Appellant, the Bank of Christianburg, held two deeds of trust on land owned by the bankrupt. The deeds of trust represented first and third liens on the property. The First National Exchange Bank, appel-lee herein, held a second lien deed of trust on the same property. (The Internal Revenue Service held perfected junior federal tax liens on the same realty.)
On September 9,1980, the Bank of Chris-tianburg foreclosed on the subject property. The bankrupt filed a Chapter 11 petition on September 19. Ultimately, the bankruptcy proceedings were converted to liquidation proceedings under Chapter 7.
The bankruptcy court, by Order dated June 23, 1981, authorized appellant’s indenture trustee to foreclose on the subject property, 2 and this he did. The sale yielded $330,000, which was sufficient to satisfy appellant’s first lien deed of trust but none of the other encumbrances. The surplusage over the first lien deed of trust (which secured a debt of $267,308.88) was $62,-691.12.
The law firm of Craft & McGhee applied for compensation for services rendered as indenture trustee and as counsel for collection of the bankrupt’s debt to appellant. The commission and disbursements due the law firm as indenture trustee, which the bankruptcy court allowed, totalled $16,500 and $16,641.75, respectively, for a total of $33,141.75. This left $29,549.37 for attorney’s fees.
*177 The first lien deed of trust secured a promissory note for the principal of the debt with interest. The note provided, in part: “If this note is not paid at maturity and is collected by suit or attorney, the makers and endorsers hereof agree to pay, in addition to the amount of this note, twenty-five per centum hereof as an attorney’s collection fee.” Twenty-five per cent of the amount of the note would have to-talled approximately $66,827; but of the sale proceeds only $29,549.37, or eleven per cent of the amount of the note, remained after satisfaction of the debt and indenture trustee compensation. Accordingly, the law firm claimed the $29,549.37.

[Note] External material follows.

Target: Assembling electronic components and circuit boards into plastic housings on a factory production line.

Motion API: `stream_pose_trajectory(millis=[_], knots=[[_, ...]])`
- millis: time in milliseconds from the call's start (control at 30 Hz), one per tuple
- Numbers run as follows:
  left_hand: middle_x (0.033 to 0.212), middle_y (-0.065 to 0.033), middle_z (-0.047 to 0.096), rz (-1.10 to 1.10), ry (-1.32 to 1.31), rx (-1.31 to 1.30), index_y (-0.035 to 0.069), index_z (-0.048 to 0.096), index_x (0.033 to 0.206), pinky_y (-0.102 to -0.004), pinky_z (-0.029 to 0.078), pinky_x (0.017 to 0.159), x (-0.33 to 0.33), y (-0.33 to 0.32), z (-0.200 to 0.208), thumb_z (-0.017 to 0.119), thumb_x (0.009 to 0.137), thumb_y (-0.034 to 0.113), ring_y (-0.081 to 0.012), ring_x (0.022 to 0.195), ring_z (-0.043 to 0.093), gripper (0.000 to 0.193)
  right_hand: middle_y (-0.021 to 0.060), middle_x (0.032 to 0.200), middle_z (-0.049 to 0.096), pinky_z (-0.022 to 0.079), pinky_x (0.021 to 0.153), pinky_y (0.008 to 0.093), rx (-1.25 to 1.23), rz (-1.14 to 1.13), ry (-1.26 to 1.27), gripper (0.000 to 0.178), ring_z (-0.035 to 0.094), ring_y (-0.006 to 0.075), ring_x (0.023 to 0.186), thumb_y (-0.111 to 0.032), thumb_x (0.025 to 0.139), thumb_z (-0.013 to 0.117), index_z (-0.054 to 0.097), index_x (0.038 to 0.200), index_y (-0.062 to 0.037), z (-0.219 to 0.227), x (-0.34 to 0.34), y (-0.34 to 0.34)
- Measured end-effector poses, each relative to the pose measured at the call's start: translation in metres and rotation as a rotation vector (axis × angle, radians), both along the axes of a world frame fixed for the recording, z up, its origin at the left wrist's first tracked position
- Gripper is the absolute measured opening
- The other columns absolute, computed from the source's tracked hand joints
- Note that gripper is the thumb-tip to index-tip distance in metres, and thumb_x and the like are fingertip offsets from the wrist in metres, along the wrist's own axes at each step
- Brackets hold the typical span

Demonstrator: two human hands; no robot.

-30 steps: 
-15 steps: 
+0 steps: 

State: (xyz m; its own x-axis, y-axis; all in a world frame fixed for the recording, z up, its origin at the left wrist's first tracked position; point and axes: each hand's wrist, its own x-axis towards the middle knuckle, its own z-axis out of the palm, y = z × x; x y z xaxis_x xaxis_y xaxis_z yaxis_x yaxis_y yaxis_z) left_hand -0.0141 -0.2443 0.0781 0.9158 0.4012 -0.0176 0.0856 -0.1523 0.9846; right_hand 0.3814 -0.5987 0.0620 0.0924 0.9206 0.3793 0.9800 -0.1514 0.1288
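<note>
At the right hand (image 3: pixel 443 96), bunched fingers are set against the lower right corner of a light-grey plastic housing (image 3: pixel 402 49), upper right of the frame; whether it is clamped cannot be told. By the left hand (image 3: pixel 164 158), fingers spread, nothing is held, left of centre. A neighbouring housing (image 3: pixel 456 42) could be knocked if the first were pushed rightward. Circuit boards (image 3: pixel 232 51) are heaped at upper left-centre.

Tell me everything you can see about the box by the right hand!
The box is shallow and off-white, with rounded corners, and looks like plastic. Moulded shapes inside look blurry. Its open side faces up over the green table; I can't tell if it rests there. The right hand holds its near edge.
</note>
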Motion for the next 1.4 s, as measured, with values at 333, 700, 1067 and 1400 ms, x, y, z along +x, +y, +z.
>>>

The bankruptcy court rejected the law firm’s application. The court held that “[t]he validity of attorneys’ fees under the Code ... is a matter of federal bankruptcy law.” Further, 11 U.S.C. § 506(b) allows the payment of reasonable attorney’s fees, in accordance with the underlying agreement, out of the proceeds of the sale of the collateral. The court then noted that federal courts disagreed over the choice of law for determining “reasonableness,” and cited Mellon Bank v. Sholos, 11 B.R. 782, 784-85, 8 B.C.D. 109, Bankr.L.Rep. ¶ 68,223 (CCH) (Bkrtcy.W.D.Pa.1981) (bankruptcy judge determines reasonableness) and United Virginia Bank v. Virginia Foundry, 9 B.R. 493, 497 (W.D.Va.1981) (state law applies).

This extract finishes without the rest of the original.